> _WHAT IS EXPECTED_
Each line below should be retyped exactly, with no pictures.
### INPUT
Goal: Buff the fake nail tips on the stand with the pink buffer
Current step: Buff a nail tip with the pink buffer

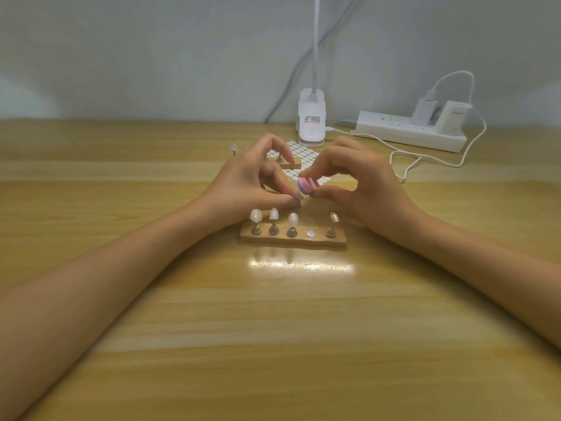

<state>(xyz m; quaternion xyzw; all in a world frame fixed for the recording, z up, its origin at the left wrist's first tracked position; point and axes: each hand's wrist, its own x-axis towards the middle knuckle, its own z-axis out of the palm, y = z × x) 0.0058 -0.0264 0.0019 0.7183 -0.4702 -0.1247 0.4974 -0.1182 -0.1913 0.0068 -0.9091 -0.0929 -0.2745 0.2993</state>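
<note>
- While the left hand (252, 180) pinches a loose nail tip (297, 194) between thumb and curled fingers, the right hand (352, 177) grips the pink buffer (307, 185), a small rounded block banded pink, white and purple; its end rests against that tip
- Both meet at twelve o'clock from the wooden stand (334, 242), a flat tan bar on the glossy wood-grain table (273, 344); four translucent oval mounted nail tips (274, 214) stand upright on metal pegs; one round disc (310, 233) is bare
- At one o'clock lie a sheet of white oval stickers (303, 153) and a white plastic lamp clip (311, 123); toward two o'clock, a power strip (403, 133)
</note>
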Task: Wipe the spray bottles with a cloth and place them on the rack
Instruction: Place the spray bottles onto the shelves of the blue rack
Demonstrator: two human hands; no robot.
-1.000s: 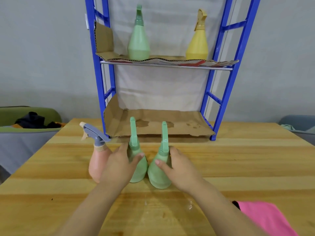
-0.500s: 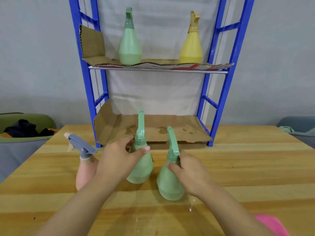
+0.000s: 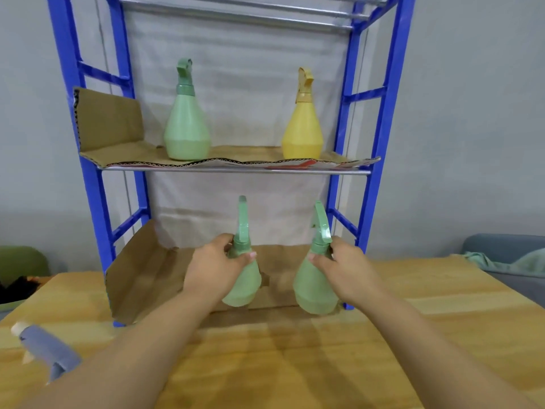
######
> _TASK RESULT_
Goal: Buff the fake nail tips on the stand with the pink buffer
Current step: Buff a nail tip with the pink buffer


<state>(xyz m; quaternion xyzw; all in a world frame fixed for the recording, z up, its origin at the left wrist's first tracked position; point and axes: each hand's wrist, its own x-axis towards the middle knuckle, its own z-axis out of the palm, y = z × x) 0.0058 -0.0264 0.0019 0.7183 -0.4702 -0.1247 0.4974 -0.1182 -0.1913 0.0068 -0.9091 -0.0929 -0.2745 0.2993</state>
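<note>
- While the left hand (252, 180) pinches a loose nail tip (297, 194) between thumb and curled fingers, the right hand (352, 177) grips the pink buffer (307, 185), a small rounded block banded pink, white and purple; its end rests against that tip
- Both meet at twelve o'clock from the wooden stand (334, 242), a flat tan bar on the glossy wood-grain table (273, 344); four translucent oval mounted nail tips (274, 214) stand upright on metal pegs; one round disc (310, 233) is bare
- At one o'clock lie a sheet of white oval stickers (303, 153) and a white plastic lamp clip (311, 123); toward two o'clock, a power strip (403, 133)
</note>
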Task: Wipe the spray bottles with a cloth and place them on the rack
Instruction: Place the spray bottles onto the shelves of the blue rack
Demonstrator: two human hands; no robot.
-1.000s: 
-0.500s: 
+0.000s: 

That wraps up the exercise.